Profile

Felipe Gonzalez

Associate Professor Felipe Gonzalez is an aeronautical engineer with a passion for innovation in the fields of aerial robotics and automation. He is interested in creating aerial robots, drones or UAVs that possess a high level of cognition using efficient on-board computer algorithms using advanced optimization and game theory approaches that assist us to understand and improve our physical and natural world. He is the co-author of several books in UAV based remote sensing and UAV based design based on evolutionary optimization and game strategies and as of 2020 has published over 140 refereed papers. To date he has been awarded $10.3M in chief investigator / partner investigator grants ($6.7M total cash + in-kind contributions). This grant income represents a mixture of sole investigator funding, ARC DP, ARC LIEF, ARC Linkages, international, multidisciplinary collaborative grants and funding from industry.

A/Prof Gonzalez research spans UAV autonomy and UAV based remote sensing.  He currently leads two ARC Discovery projects on single and multi-UAV navigation in GPS denied environments. Hus research team is developing UAV systems which address the challenges in perception, localization and mapping. The systems being developed optimally balances localisation, mapping and other objectives in order to solve sequential decision tasks under map and pose uncertainty using an innovative approach by combining Simultaneous Localization and Mapping (SLAM) algorithms with Partially Observable Markov Decision Processes (POMDP).

Associate Professor Gonzalez works on UAV based remote sensing spans, agriculture, plant bio-security, air quality, environmental monitoring, and conservation. His research team has developed several object detection algorithms for wildlife and sealife, weeds, and coral bleaching and marine debris using UAV based RGB and hyperspectral data and deep learning.

In 2019 and 2020, he received a grant from Microsoft via the Microsoft AI for Earth program which is designed to use technology to help mitigate and adapt to challenges such as climate change and the catastrophic loss of biodiversity and the impact of marine debris in costal and reef ecosystems . In collaboration with the Australian Institute for Marine Science (AIMS) he has captured data from drones flying at 60m above the Great Barrier Reef at vulnerable reef locations.

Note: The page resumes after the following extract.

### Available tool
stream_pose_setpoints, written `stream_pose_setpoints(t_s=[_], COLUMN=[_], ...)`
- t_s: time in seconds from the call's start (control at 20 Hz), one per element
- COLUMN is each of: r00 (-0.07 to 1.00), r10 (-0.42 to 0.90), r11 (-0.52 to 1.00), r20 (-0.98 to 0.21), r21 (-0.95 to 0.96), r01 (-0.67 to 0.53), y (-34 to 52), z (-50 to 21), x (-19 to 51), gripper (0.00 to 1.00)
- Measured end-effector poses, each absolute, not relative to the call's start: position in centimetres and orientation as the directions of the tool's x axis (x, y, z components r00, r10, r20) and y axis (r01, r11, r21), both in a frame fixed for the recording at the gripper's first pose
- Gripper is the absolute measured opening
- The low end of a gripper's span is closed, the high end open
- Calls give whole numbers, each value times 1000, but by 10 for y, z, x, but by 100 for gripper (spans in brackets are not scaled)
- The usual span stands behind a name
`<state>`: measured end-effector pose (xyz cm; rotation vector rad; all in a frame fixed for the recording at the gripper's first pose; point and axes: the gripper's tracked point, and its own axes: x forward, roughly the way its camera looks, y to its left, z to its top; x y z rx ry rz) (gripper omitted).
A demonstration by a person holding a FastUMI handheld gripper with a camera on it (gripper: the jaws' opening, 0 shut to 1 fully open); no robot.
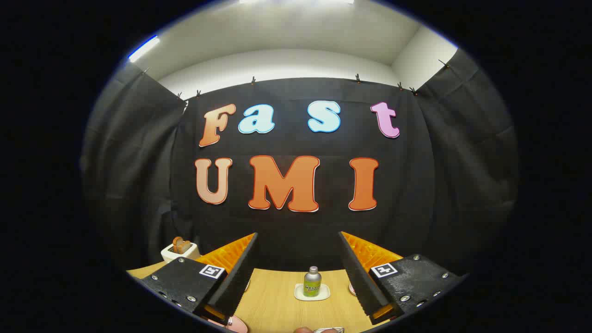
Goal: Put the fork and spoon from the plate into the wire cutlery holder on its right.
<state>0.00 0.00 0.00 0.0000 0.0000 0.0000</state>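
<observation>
Holding the gripper (298,273) level with fingers spread and empty, you face the bottle (312,281) at lower centre, while the pink plate (238,323) barely peeks below.

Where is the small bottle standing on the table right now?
In the gripper view, the small bottle stands upright on a small pale dish on the wooden table, beyond and between the open jaws.

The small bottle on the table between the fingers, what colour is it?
Green bottle with a silver cap, seen in the gripper view; the gripper is open.
</observation>
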Motion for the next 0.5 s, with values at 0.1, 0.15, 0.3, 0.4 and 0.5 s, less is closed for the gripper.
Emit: stream_pose_setpoints(t_s=[0.1, 0.15, 0.3, 0.4, 0.5], r00=[1000, 1000, 998, 997, 997], r10=[14, 22, 41, 50, 59], r11=[1000, 1000, 999, 998, 998], r20=[-7, 3, 42, 55, 52], r21=[8, 7, -17, -30, -40], r01=[-14, -22, -40, -49, -57], y=[1, 2, 11, 18, 25], z=[0, 3, 11, 13, 12], x=[-3, -3, -1, 0, 0], gripper=[99, 99, 99, 99, 99])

He is also a CI on the “Airborne ultrafine particles in Australian cities: sources, effects and mitigation” Linkage project. This project aims to address the acute deficiency of knowledge in Australia on urban airborne ultrafine particles, originating from transport and other anthropogenic sources, which pose significant health and environmental risks. It consists of an extensive multi-city, cross-disciplinary study using state of the art instrumentation and data analytic techniques and UAVs.